3

I have to carry out some statistical treatments on data that is stored in PostgreSQL tables. I have been hesitating between using R and Python.

With R I use the following code:

require("RPostgreSQL")
(...) #connection to the database, etc
my_table <- dbGetQuery(con, "SELECT * FROM some_table;")

which is very fast : it will take only 5 seconds to fetch a table with ~200 000 lines and 15 columns and almost no NULL's in it.

With Python, I use the following code:

import psycopg2  
conn = psycopg2.connect(conn_string)
cursor = conn.cursor()
cursor.execute("SELECT * FROM some_table;")
my_table = cursor.fetchall()

and surprisingly, it causes my Python session to freeze and my computer to crash.

As I use these librairies as "black boxes", I don't understand why something that is so quick in R can be that slow (and thus almost impossible for a practical use) in Python.

Can someone explain this difference in performance, and can someone tell if there exists a more efficient method to fetch a pgSQL table in Python?

R. Bourgeon
  • 923
  • 1
  • 9
  • 25
  • 2
    Isn't `dbGetQuery` similar to `execute` in the sense that no result are fetched when that line is executed? – Guybrush Apr 11 '18 at 08:11
  • This looks like a pretty simple psycopg2 example doing something it should have no problems with. If making this query takes down your whole computer, then I'd start to wonder if your python or psycopg2 module install is corrupted in some way? How does `fetchone()` behave? – match Apr 11 '18 at 08:12
  • @GuyBrush that way of working is done by using `dbSendQuery` and `fetch` instead. – match Apr 11 '18 at 08:13
  • @Guybrush I honestly don't understand your comment. @match I tried again with a SQL query that limits to 20 lines. (it's mySQL and not postgreSQL here, but I don't think that matters much). `fetchall()` works like a charm with the 20-line table, but `fetchone()` returns the following error : `mysql.connector.errors.InternalError: Unread result found` – R. Bourgeon Apr 11 '18 at 08:17

1 Answers1

3

I am no expert in R but very obviously what dbGetQuery() (actually : what dbFetch()) returns is a lazy object that will not load all results in memory - else it would of course take ages and eat all your ram too.

wrt/ Python / psycopg, you definitly DONT want to fetchall() a huge dataset.

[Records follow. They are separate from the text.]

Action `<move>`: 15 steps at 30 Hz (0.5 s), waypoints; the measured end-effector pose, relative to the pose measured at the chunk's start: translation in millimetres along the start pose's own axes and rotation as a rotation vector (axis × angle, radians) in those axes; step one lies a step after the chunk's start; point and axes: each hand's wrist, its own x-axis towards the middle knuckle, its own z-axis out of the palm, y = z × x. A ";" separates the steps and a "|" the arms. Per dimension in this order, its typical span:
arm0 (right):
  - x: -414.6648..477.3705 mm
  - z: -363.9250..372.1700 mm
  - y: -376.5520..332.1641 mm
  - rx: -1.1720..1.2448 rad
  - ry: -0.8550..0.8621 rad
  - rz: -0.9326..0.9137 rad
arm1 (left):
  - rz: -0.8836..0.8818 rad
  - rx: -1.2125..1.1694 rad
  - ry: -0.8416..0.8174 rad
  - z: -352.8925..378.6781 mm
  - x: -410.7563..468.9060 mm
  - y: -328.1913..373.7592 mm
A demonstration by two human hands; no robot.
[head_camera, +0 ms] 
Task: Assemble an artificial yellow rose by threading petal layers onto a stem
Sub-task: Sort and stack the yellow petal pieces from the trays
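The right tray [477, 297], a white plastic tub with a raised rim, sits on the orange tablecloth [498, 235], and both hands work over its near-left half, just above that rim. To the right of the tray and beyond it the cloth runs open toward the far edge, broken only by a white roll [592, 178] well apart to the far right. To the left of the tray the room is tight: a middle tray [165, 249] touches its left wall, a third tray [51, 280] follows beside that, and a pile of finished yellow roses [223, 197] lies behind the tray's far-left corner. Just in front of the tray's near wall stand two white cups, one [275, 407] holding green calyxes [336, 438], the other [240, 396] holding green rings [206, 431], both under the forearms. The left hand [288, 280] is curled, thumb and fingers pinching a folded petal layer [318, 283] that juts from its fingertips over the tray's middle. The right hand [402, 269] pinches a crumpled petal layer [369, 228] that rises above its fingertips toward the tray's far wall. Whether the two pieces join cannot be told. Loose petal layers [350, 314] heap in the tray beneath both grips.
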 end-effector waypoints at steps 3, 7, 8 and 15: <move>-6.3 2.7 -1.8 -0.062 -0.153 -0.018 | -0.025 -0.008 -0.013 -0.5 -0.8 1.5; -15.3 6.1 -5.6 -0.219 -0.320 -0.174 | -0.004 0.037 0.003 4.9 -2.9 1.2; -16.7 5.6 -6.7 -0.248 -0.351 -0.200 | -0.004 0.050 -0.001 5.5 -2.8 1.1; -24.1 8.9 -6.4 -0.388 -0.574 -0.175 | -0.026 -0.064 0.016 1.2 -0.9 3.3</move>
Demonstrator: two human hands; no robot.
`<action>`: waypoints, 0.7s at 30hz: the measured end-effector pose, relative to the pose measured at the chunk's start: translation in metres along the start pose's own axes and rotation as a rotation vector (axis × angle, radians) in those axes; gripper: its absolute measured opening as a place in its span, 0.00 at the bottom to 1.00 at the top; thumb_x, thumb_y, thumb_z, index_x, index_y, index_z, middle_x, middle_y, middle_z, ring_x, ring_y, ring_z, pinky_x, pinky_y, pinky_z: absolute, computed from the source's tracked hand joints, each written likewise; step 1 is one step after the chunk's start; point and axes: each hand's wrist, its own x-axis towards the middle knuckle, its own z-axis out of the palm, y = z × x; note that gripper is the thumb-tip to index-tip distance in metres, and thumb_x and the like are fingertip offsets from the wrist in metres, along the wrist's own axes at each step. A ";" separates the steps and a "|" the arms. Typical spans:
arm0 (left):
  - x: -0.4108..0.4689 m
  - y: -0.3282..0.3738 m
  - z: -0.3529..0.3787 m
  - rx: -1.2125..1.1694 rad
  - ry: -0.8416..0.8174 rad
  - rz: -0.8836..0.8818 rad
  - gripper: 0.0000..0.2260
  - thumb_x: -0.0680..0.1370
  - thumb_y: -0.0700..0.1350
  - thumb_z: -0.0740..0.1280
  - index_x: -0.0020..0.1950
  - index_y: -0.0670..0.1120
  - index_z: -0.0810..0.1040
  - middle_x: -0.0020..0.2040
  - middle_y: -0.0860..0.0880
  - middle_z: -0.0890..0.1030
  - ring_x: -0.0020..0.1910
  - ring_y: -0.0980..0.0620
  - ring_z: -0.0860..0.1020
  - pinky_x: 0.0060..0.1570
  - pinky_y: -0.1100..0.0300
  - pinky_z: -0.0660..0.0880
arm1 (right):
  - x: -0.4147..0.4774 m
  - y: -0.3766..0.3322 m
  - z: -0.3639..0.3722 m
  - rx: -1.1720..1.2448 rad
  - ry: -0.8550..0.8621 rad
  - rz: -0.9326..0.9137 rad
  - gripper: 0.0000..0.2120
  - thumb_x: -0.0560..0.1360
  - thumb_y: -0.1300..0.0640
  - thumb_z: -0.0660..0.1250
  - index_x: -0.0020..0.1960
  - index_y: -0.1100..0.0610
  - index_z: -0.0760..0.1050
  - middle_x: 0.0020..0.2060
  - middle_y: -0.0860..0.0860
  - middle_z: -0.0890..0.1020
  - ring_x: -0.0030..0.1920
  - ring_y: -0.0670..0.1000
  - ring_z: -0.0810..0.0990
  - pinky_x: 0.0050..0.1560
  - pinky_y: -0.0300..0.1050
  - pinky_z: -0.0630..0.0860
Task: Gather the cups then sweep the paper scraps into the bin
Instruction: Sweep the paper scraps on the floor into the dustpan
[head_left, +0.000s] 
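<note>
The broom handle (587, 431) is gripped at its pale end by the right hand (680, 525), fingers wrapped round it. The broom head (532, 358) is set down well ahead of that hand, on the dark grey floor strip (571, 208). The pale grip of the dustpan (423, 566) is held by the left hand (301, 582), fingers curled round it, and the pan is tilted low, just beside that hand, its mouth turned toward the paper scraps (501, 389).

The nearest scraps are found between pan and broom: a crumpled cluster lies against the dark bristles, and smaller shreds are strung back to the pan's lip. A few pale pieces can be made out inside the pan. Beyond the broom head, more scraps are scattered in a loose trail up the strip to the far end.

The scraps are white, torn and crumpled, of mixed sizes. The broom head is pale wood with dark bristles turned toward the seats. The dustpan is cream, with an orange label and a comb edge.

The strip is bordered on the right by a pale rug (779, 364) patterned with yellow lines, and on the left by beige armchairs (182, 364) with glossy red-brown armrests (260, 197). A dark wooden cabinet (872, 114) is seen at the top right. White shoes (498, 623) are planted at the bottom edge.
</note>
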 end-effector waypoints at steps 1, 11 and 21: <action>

The proper solution here is to use a server-side cursor and iterate over it.

Edit - answering the questions in your comments:

so the option cursor_factory=psycopg2.extras.DictCursor when executing fetchall()does the trick, right?

Not at all. As written in all letter in the example I likned to, what "does the trick" is using a server side cursor, which is done (in psycopg) by naming the cursor:

HERE IS THE IMPORTANT PART, by specifying a name for the cursor psycopg2 creates a server-side cursor, which prevents all of the records from being downloaded at once from the server.

cursor = conn.cursor('cursor_unique_name')

The DictCursor stuff is actually irrelevant (and should not be mentionned in this example since it obviously confuses newcomers).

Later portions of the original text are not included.